* **Your task**
Make an exact copy, without pictures, of the lines below from the one containing "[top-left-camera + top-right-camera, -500" to the last line, both ends included.

* **Given data**
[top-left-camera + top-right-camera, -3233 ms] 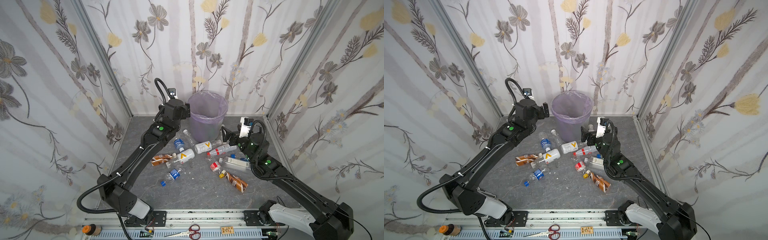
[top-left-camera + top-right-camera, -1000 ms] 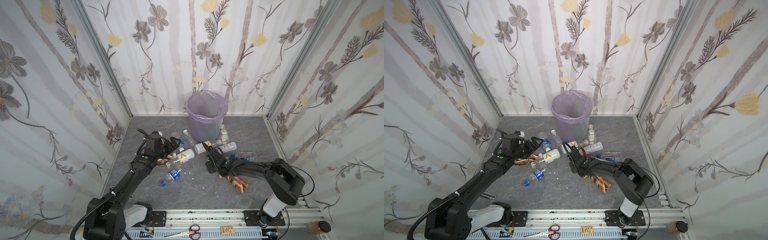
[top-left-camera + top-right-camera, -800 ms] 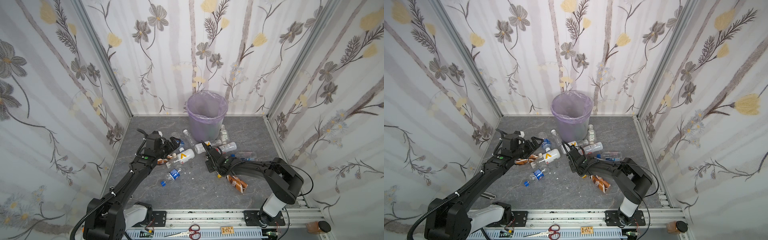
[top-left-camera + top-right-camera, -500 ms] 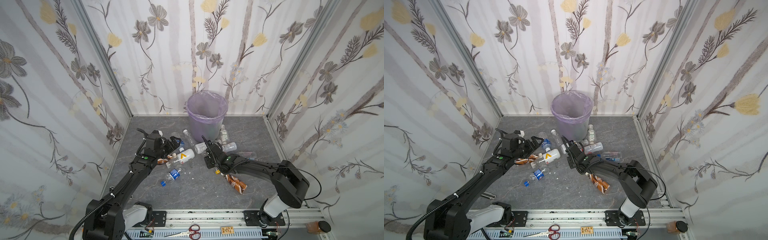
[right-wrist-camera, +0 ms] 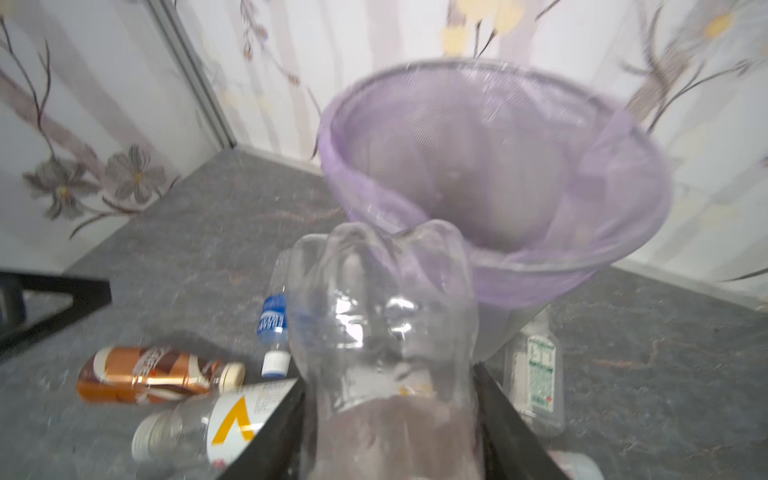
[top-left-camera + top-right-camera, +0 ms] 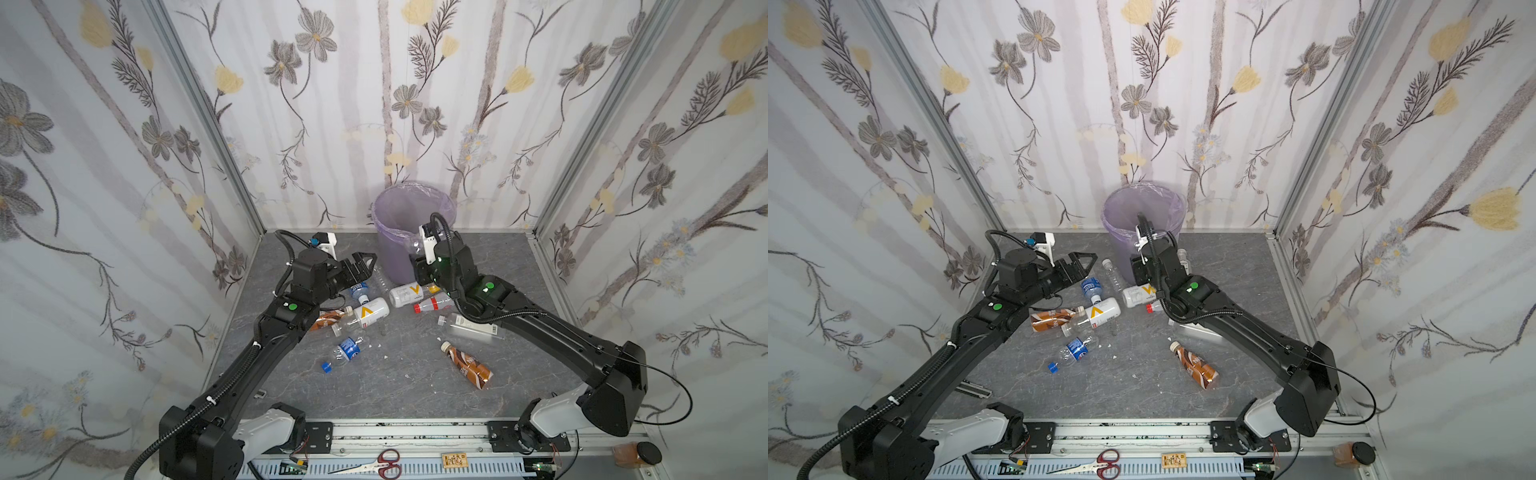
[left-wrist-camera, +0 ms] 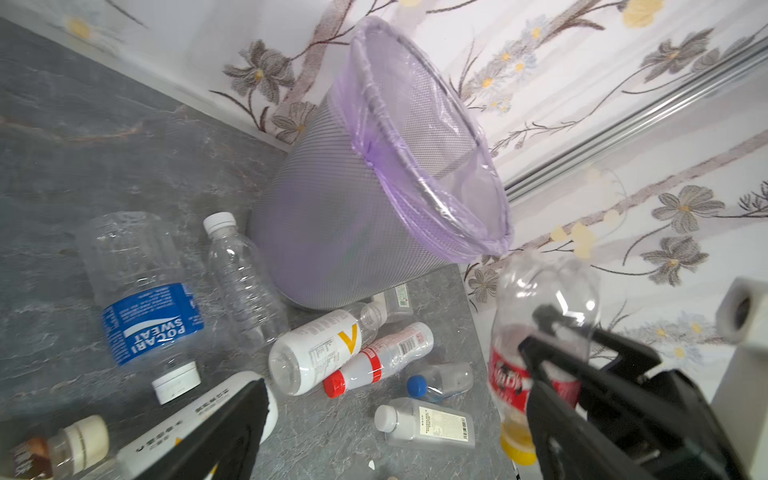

* **Problem solution**
[top-left-camera + top-right-camera, -500 ms] 
[right-wrist-camera, +0 ms] 
[top-left-camera + top-right-camera, +0 ms] 
[left-wrist-camera, +0 ms] 

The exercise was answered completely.